Blacks and whites join in opposition to fees in Alabama city

FILE -In this Tuesday, March 3, 2015 file photo, a billboard erected to draw visitors to Civil War history sites in Selma, Ala, is seen. Organizers of an annual Civil War re-enactment and a civil rights commemoration are upset by the mayor's plan to charge them thousands of dollars for police, fire and cleanup services. Organizers of the annual Selma Bridge Crossing Jubilee say they won't pay, and the battle re-enactment was canceled for this year. (AP Photo/Mike Stewart, File)

BIRMINGHAM, Ala. (AP) — Blacks who celebrate the civil rights movement and whites who commemorate the Civil War are suddenly finding themselves on the same side in historic Selma, Alabama: against City Hall.

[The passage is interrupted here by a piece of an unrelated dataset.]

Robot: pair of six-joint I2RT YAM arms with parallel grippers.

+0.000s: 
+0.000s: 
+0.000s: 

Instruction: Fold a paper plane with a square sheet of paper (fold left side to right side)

Both groups say the city is squeezing them with demands for thousands of dollars in up-front payments to stage annual events that bring tens of thousands of visitors to an otherwise sleepy community.

Plans for next month’s Selma Bridge Crossing Jubilee commemorating the Selma-to-Montgomery voting rights march of 1965 are up in the air over the city’s demand.

And the re-enactment of the 1865 Battle of Selma has been canceled because organizers couldn’t afford the tab.

First-term Mayor Darrio Melton says the city has streets that are caving and can’t afford to provide services for private events.